The Pride shook their heads.

"The same rule applies. It's one of the few times goblins approve of wizarding magic, is when it's used to improve their work. And since you brought up your pendants, Hermione, I've been meaning to ask if I can see them while I'm here. The stories Letha's written me about them, how you made them and what they do, make me think you might actually have reproduced some of the goblins' working methods by accident."

Harry sat up suddenly, struck by a thought. "Goblins aren't offended if wizards improve their work with magic," he repeated. "But what if they don't? Improve it, I mean? What if a wizard…" He paused to work out his phrasing, to make sure he would get a meaningful answer without violating the Tongue-Tying Jinx. "If a wizard was Dark, very Dark. And he wanted to perform a really nasty spell on a goblin-wrought piece, a spell that's even a little like what the goblins do to make their work special, to make it magical.

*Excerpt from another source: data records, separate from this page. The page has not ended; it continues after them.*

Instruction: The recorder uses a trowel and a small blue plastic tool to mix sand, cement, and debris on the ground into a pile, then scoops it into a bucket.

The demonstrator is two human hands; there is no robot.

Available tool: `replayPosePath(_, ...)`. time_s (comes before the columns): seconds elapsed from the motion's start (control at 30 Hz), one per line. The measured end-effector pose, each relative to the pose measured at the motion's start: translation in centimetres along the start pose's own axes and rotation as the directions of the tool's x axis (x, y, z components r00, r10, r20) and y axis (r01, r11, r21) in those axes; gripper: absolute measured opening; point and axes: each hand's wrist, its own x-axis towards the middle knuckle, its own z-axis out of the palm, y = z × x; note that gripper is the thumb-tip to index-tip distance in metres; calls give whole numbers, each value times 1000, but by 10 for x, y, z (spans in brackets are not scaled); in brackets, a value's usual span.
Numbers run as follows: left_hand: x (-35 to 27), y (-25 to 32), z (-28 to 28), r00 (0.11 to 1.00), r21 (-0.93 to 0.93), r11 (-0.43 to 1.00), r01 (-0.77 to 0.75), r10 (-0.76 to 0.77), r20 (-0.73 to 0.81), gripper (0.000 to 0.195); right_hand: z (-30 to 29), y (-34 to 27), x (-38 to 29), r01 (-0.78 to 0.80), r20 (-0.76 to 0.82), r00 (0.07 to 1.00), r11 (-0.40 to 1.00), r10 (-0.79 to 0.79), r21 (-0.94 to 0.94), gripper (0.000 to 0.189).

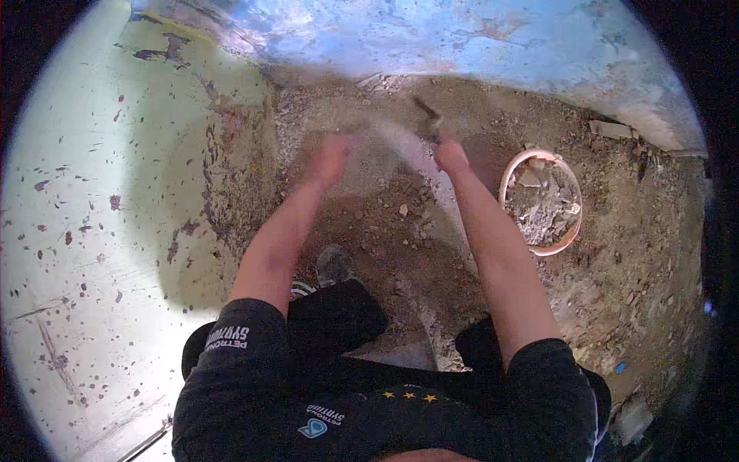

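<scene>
Ahead of me, my right hand [450, 155] is closed around the handle of a short hand tool [427, 108]. The tool's dark, narrow head points up and to the left over the dirt floor; motion blur hides its exact kind. My left hand [332, 159] is to the left of it, low over the loose dirt and rubble [404, 209]. It is badly blurred, so its fingers and anything in them cannot be made out. To the right of my right forearm stands a round bucket [537, 153] with a pale orange rim, holding broken rubble [542, 202].
A peeling blue wall [439, 34] closes off the far side. Close on my left rises a pale wall [86, 231] with chipped paint. One shoe [333, 263] is planted below my left forearm. A flat slab piece [612, 129] lies by the far wall, right of the bucket.
</scene>
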Motion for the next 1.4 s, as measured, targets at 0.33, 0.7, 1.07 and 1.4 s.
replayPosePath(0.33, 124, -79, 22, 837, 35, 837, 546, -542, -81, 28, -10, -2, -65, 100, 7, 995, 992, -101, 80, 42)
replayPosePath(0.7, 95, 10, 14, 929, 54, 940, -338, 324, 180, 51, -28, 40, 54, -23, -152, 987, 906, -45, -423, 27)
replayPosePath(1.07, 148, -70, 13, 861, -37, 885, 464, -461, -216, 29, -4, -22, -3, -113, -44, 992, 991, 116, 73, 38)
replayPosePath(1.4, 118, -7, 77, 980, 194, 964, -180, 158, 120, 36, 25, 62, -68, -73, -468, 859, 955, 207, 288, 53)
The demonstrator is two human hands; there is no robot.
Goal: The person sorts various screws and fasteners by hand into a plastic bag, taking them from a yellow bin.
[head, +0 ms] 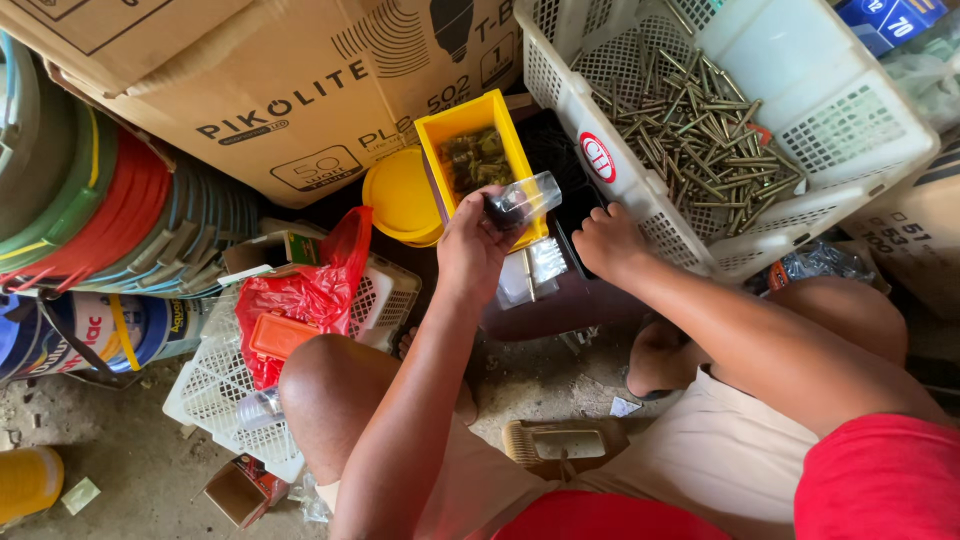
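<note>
Over one yellow bin (478,120), left hand (472,250) holds one clear packet (522,200); right hand (607,240) empty.

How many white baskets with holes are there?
2. One white basket sits top right, full of long screws, by the right hand. The other white basket lies lower left under a red bag. More may be hidden.

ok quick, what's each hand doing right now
Left hand: closed on a small clear plastic bag.
Right hand: fingers curled, resting against the white basket, holding nothing visible.
</note>
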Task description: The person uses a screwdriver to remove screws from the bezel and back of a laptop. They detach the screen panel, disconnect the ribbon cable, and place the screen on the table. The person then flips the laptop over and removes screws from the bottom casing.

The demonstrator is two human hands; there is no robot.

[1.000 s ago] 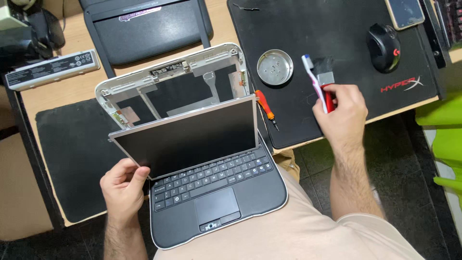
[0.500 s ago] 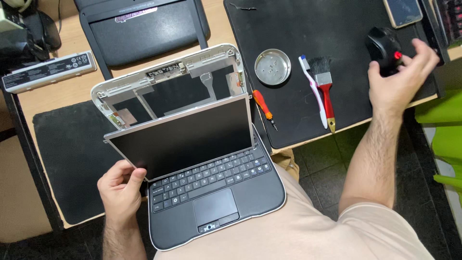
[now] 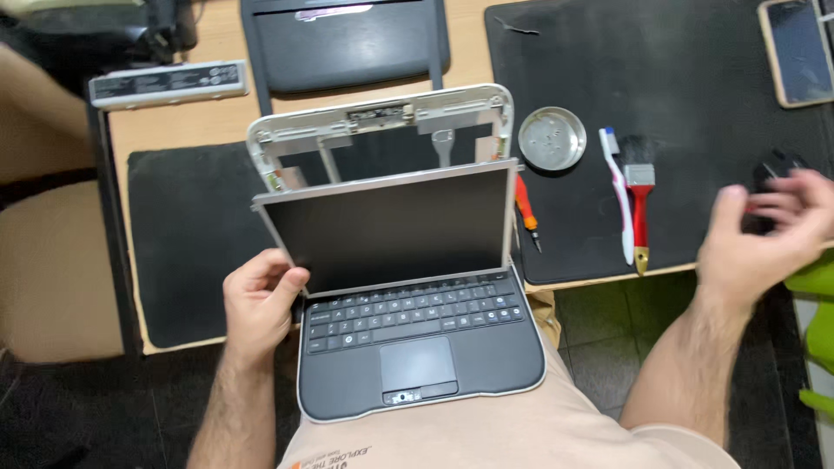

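Observation:
A small dark laptop (image 3: pixel 408 347) rests on my lap against the table edge. Its bare screen panel (image 3: pixel 391 230) leans loose in front of the white lid frame (image 3: pixel 382 117). My left hand (image 3: pixel 261 300) grips the panel's lower left corner beside the keyboard. My right hand (image 3: pixel 764 234) is blurred, fingers apart and holding nothing, just in front of a black mouse (image 3: pixel 773 167) at the right end of the black mat (image 3: pixel 678 87). A white toothbrush (image 3: pixel 618 200) and a red-handled paintbrush (image 3: pixel 639 204) lie side by side on that mat.
A round metal dish (image 3: pixel 552 137) and an orange screwdriver (image 3: pixel 526 213) lie near the frame. A phone (image 3: pixel 795 48) lies at the far right, a grey battery (image 3: pixel 169 82) at the far left, and a dark plastic cover (image 3: pixel 347 43) at the back. A second black mat (image 3: pixel 191 243) lies at the left.
My right hand laid the toothbrush and paintbrush on the mat, reached to the mouse, and has now drawn back toward the table edge. My left hand kept its grip on the panel.

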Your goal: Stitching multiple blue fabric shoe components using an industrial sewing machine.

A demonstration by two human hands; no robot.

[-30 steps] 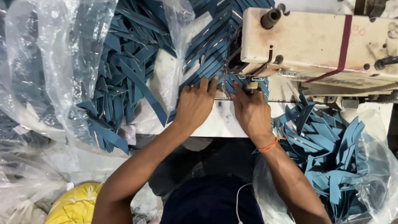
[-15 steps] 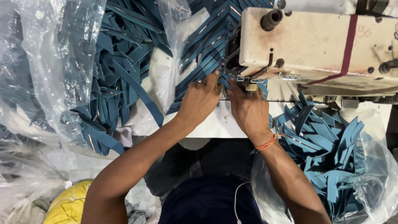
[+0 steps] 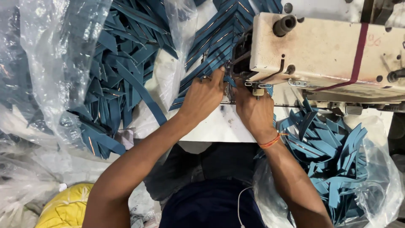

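Observation:
My left hand (image 3: pixel 204 97) and my right hand (image 3: pixel 254 110) press side by side on a teal fabric strip (image 3: pixel 230 80) under the head of a cream sewing machine (image 3: pixel 325 50). The fingertips of both hands sit right at the needle area, where the strip is mostly hidden by them. An orange thread band circles my right wrist. A line of sewn teal strips (image 3: pixel 215 40) runs away behind the machine.
A heap of teal strips (image 3: pixel 122 71) lies at the left, partly in clear plastic (image 3: pixel 63 55). Another clear bag of strips (image 3: pixel 337 164) hangs at the right. The white table edge (image 3: pixel 215 126) is below my hands. A yellow bag (image 3: pixel 63 209) sits lower left.
Both hands have slid slightly up toward the needle, pushing the strip further under the machine head.

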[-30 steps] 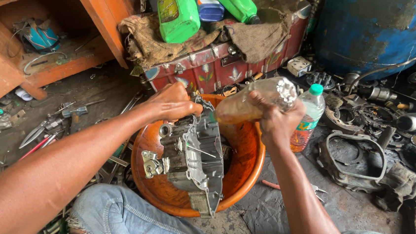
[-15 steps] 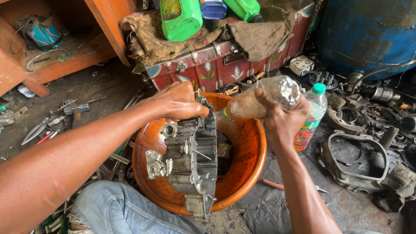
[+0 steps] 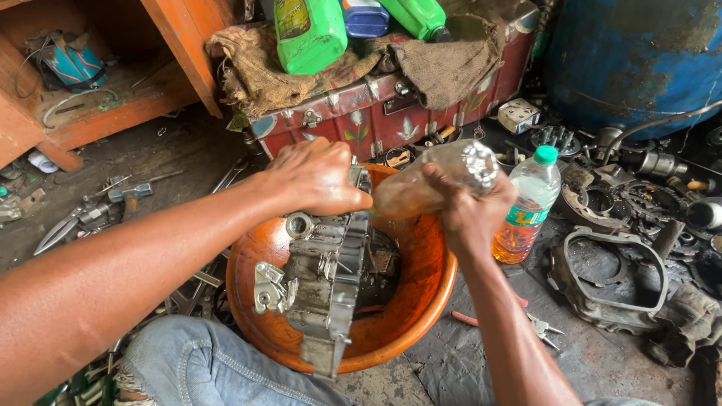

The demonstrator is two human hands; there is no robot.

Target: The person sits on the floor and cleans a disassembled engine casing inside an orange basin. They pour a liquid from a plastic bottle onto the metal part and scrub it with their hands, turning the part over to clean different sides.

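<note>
The left hand (image 3: 316,179) is gripping the top edge of a grey metal engine casing (image 3: 325,292), holding it on edge inside an orange basin (image 3: 412,311) on the floor. The right hand (image 3: 465,212) is clamped around a clear plastic bottle (image 3: 432,184), tipping it sideways with its mouth toward the casing. Just right of the basin, a green-capped bottle (image 3: 529,207) of amber liquid is standing upright. Behind, green jugs (image 3: 308,22) are sitting on a cloth-draped red metal trunk (image 3: 388,115), with a blue drum (image 3: 657,34) beside it.
</note>
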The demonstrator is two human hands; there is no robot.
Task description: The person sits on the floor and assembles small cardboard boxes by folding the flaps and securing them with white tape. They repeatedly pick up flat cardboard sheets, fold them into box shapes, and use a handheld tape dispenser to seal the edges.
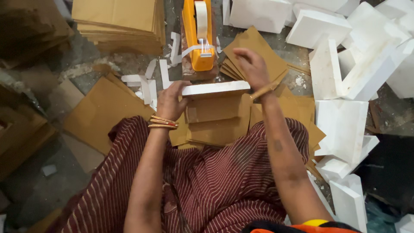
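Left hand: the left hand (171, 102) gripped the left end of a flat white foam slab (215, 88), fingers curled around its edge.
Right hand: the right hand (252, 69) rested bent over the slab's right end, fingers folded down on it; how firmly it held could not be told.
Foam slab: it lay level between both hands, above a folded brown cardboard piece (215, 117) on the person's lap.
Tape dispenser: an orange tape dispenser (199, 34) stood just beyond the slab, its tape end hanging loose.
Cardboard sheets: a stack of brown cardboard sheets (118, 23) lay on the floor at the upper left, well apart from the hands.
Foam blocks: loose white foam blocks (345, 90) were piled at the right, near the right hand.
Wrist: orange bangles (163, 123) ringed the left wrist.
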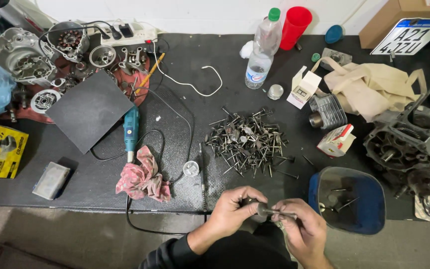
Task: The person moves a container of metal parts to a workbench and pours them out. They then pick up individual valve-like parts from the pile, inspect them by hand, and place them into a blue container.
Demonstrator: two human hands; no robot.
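Note:
My left hand and my right hand meet just below the table's front edge. Together they hold one small metal engine valve; the left fingers pinch its round head, the right fingers close on its thin stem. A heap of several more valves lies on the black table mat straight ahead of my hands. To the right of my hands a blue tub holds a few valves.
A teal rotary tool with its cord, a pink rag, a dark sheet, engine parts at far left and far right, a plastic bottle, a red cup, small boxes and a cloth bag.

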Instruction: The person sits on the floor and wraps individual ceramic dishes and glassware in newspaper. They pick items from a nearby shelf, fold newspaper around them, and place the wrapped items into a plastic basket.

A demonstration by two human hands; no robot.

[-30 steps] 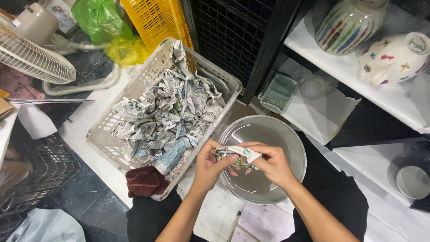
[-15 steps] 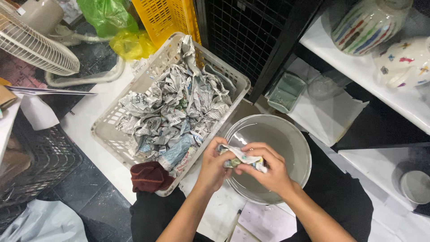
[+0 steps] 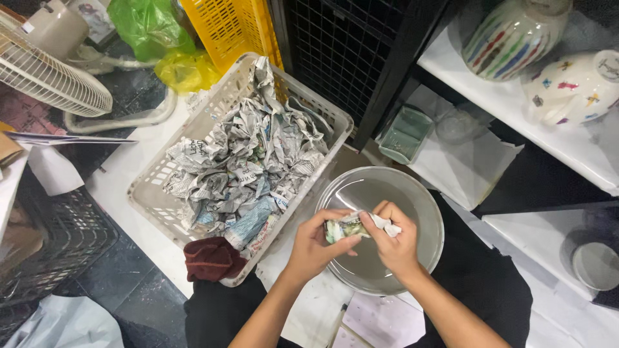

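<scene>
Over the round grey metal basin (image 3: 412, 193), the left hand (image 3: 316, 248) and right hand (image 3: 396, 241) each close their grip on a crumpled printed paper wad (image 3: 353, 225), which looks light, soft and easily torn, best pinched at both ends.

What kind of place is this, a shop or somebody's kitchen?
Probably a pottery shop's packing or storage corner, not a kitchen. Painted ceramic jars stand on white shelves, a basket brims with crumpled newspaper, and both hands hold a paper wad over a metal basin.

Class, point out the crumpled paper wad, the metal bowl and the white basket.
crumpled paper wad (image 3: 353, 225), head view, middle of wad between both hands.
metal bowl (image 3: 422, 200), head view, right inner wall.
white basket (image 3: 149, 207), head view, left rim.
</scene>
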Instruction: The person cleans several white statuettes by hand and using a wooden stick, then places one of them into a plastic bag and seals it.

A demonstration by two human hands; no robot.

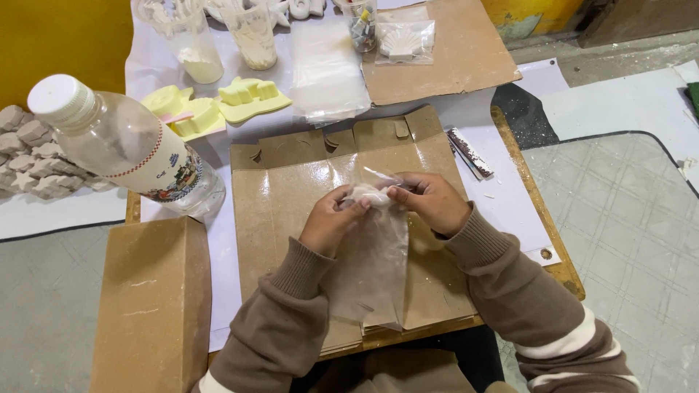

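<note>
A clear plastic bag (373, 269) hangs down over a flattened brown cardboard sheet (284, 193) on a small table. My left hand (329, 222) and my right hand (431, 200) both pinch the bag's top edge. Between the fingertips sits a small white plaster piece (371, 195) at the mouth of the bag; whether it is inside the bag I cannot tell. Both sleeves are brown with white stripes.
A clear plastic bottle with a white cap (124, 145) lies at the left. Yellow moulds (218, 105), plastic cups (191, 40), a stack of clear bags (328, 73) and a bagged white shell (404, 42) lie behind. A brown cardboard box (153, 306) stands front left. White casts (33, 156) pile at far left.
</note>
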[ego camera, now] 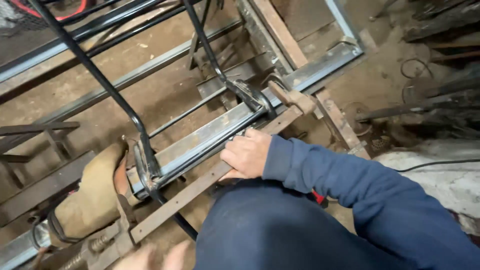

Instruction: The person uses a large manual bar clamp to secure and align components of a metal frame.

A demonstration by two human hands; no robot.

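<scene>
From the head view, the right hand [246, 152] lies with its fingers curled down over a long rusty flat bar [200, 184] and presses against the grey steel rail [210, 134] just beside it; the grip is closed on the bar's upper edge, thumb hidden beneath. The flat bar's long axis runs diagonally, from its low end near the bottom left up toward the upper right, where it ends by a wooden-handled hammer [292, 98] resting across the rail. The steel rail lies parallel to the flat bar, just above it, and thin black rods [207, 150] run along its face. A bent black rod frame [100, 80] rises from the rail left of the hand, its foot sitting on the rail where the metal looks burnt and dark; a second black upright [210, 55] meets the rail above the hand at a curved black scroll piece [252, 95]. Left of the frame's foot, a worn tan leather glove [92, 195] lies against the rail's end, beside a threaded screw of a clamp [95, 246]. The left hand [155, 257] shows only as a blur at the bottom edge below the flat bar, so how far its grip is open cannot be told. The person's blue sleeve [350, 180] and dark blue knee [280, 230] cover the floor right of the bar. Scrap rings and wire [415, 67] lie on the dirt floor well beyond the rail's far end.
</scene>
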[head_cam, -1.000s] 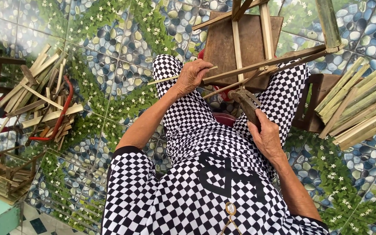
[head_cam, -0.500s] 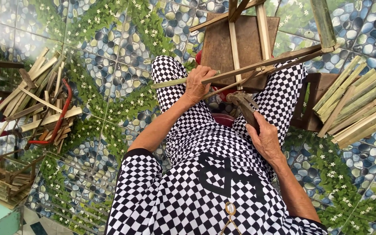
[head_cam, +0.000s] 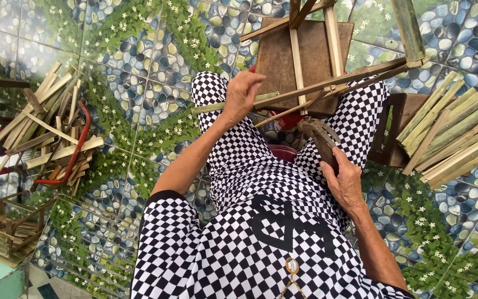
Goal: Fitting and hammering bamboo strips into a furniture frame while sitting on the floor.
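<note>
Two stick piles flank you on the tiled floor [head_cam: 139, 72]: one left pile [head_cam: 45, 133], with a red-handled tool lying across it, and one right pile [head_cam: 449, 133]. One wooden board [head_cam: 305, 55] lies ahead, partly covered by the stick frame [head_cam: 327, 83] over your knees. Your left hand [head_cam: 242, 94] grips a frame stick. Your right hand [head_cam: 344, 180] grasps one knife [head_cam: 319, 138], its tip at the frame.

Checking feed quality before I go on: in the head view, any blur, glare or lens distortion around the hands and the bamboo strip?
Head view: even daylight, no hard glare on the floor tiles. The left hand on the bamboo strip and the right hand with its dark tool look sharp. Wide-lens bending shows at the edges, around the stick bundle.
</note>
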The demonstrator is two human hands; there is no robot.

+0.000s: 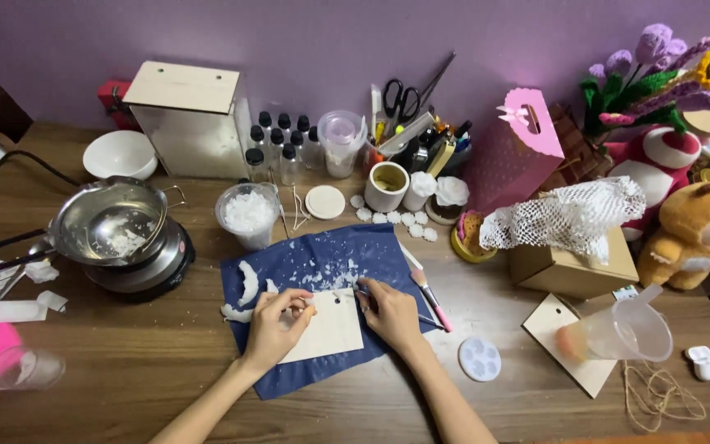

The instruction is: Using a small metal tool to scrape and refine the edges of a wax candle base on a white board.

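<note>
My left hand (pixel 277 325) rests on a thin pale wooden board (pixel 332 330) that lies on a dark blue cloth (pixel 322 263); its fingers pinch the board's upper left edge. My right hand (pixel 389 311) presses on the board's right edge and grips a thin tool whose tip points left. White wax flakes and a curled strip of wax (pixel 248 284) lie scattered on the cloth above and left of the board.
A metal pot (pixel 108 222) with wax sits on a small hotplate at left. A plastic cup of wax flakes (pixel 248 215), small bottles, a wooden box (pixel 191 119), a brush (pixel 429 292), a white flower mould (pixel 480 359), a tipped measuring cup (pixel 622 331) and twine surround the cloth.
</note>
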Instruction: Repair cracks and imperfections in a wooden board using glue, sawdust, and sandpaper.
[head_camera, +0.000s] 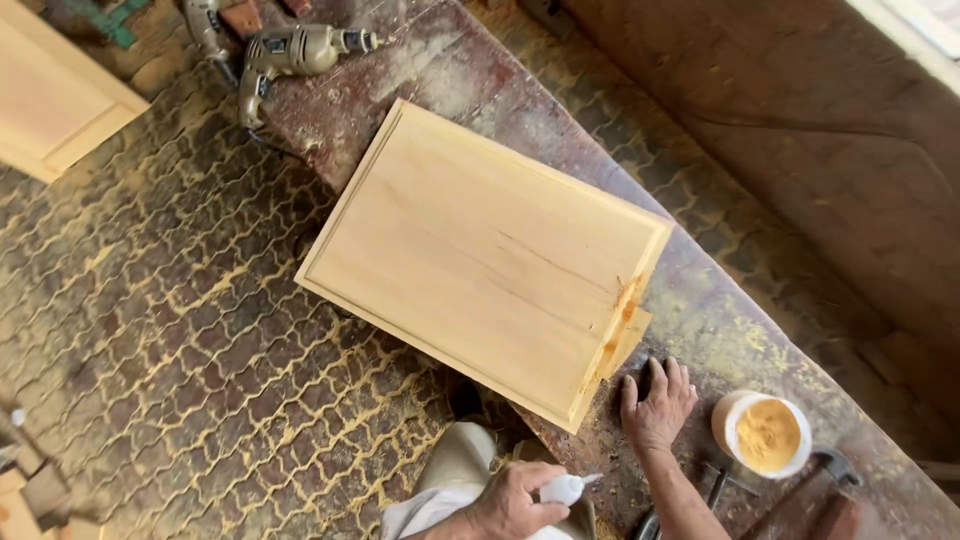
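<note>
Gluing stage, by the look of it. Left hand (510, 505) is wrapped around a small white squeeze bottle (565, 488), fingers closed on the body, nozzle aimed toward the near end of the wooden panel (480, 255). Right hand (655, 405) lies flat on the workbench (720, 330), fingers spread and holding nothing, fingertips just short of the panel's near corner. The panel is a pale framed rectangle lying flat and skewed across the dark, dusty bench, one long edge overhanging toward the paved floor (170, 350). A small wedge-like offcut (628, 340) sticks out from under the near end, and that end of the frame shows orange-yellow smears, probably filler or adhesive with dust worked in. An open white tub of yellow-tan powder (765, 435) stands on the bench just right of the right hand; likely sawdust for filling, though I can't confirm. My read: the joint or crack at the near end is being filled, bottle ready but not on the wood yet. Next move calls for bringing the nozzle right to the smeared seam, squeezing lightly so it doesn't run down the edge, and steadying the overhanging panel with the free hand. An electric drill (300, 50) lies at the far end of the bench, well apart from both hands. Another pale board (50, 100) sits at top left.
</note>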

Only it takes what they do and it twists it all around, it turns it evil. If he'd done that, and done it more than once…"

Aunt Amy looked piercingly at him, but her voice when she spoke was level. "Once would be quite enough to get the cooperation of the goblins towards stopping that wizard and bringing him down. If you could prove, to the satisfaction of the clans, that such a thing had been done."

Harry Wolf-grinned, seeing his excitement mirrored on the faces of the Pride around him. "I think we can do that."

Given that we still haven't worked out how to get the locket open, and Kreacher said nothing he could do to it affected it while it was shut…yeah, I think we can do that. They ought to be able to tell the difference between a goblin's soul-bit and Voldemort's, that's for sure!

And once we have the goblins on our side, anything Voldemort might have hidden at Gringotts will be ours. Whether that's the cup, the brooch, or both. He crossed his fingers. Here's hoping for both—wouldn't that make our lives so much easier?

But, Harry acknowledged with a sigh, that was unlikely. Voldemort had his faults—which is the only reason we're still in this war at all—but stupidity was seldom one of them, and placing two of the items which kept him alive in the same location, no matter how secure, definitely qualified as stupid.

So we need to be thinking about other places he would have considered safe, or important, and what kind of safeguards he might have used. He buried the ring at his mum's old house with a curse on it, he woke up the memories in the diary so it could control people and gave it to Lucius Malfoy to hide—Harry allowed himself a brief snort at the multitude of ways in which that clever plan had gone wrong—and he tucked the locket away in that cave by the sea Kreacher told me about last summer, with all the Inferi and that nasty potion you'd have to drink. Probably found the cave that one time the matron mentioned to Dumbledore, when he hurt those little kids …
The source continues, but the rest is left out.